▶ **Problem statement**
From the material below, reproduce exactly the stretch of lines that begins with the line holding "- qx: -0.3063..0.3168" and ends with the line holding "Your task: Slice", skipping the pictures.

_ _ _ _

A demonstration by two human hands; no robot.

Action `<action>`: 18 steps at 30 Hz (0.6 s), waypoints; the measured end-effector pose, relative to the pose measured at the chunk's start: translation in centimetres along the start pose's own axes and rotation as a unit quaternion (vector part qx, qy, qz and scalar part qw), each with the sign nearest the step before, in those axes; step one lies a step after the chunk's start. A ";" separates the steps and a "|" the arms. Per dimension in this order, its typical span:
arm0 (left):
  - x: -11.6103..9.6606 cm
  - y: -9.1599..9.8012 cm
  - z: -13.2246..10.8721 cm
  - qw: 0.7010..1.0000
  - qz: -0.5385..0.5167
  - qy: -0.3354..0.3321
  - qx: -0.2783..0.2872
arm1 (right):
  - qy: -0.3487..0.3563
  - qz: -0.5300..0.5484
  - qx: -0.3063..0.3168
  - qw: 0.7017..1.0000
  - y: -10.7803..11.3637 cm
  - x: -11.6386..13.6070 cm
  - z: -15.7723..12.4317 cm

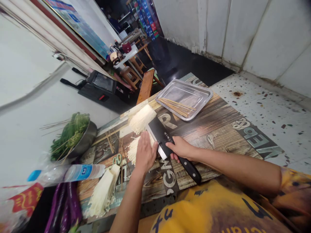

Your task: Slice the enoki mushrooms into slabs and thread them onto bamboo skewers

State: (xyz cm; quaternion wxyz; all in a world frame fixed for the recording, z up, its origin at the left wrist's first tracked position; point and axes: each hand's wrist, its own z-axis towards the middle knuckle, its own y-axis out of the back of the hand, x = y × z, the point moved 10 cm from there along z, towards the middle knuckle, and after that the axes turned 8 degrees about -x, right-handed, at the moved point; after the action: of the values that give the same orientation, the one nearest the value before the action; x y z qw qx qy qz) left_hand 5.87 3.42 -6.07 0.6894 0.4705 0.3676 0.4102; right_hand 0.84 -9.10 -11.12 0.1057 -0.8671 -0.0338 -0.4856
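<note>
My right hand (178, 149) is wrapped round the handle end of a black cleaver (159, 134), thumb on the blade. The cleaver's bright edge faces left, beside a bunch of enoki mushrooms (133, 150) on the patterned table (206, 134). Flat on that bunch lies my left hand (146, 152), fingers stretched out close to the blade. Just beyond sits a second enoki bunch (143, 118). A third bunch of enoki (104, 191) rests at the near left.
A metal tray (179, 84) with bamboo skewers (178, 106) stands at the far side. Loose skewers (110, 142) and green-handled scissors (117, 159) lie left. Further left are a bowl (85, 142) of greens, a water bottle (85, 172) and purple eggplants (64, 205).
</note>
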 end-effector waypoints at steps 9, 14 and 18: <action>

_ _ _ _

▶ **Your solution**
  - qx: -0.3063..0.3168
  - qw: 0.7017..1.0000
  - y: -10.7803..11.3637 cm
  - x: -11.6386..13.6070 cm
  - z: -15.7723..12.4317 cm


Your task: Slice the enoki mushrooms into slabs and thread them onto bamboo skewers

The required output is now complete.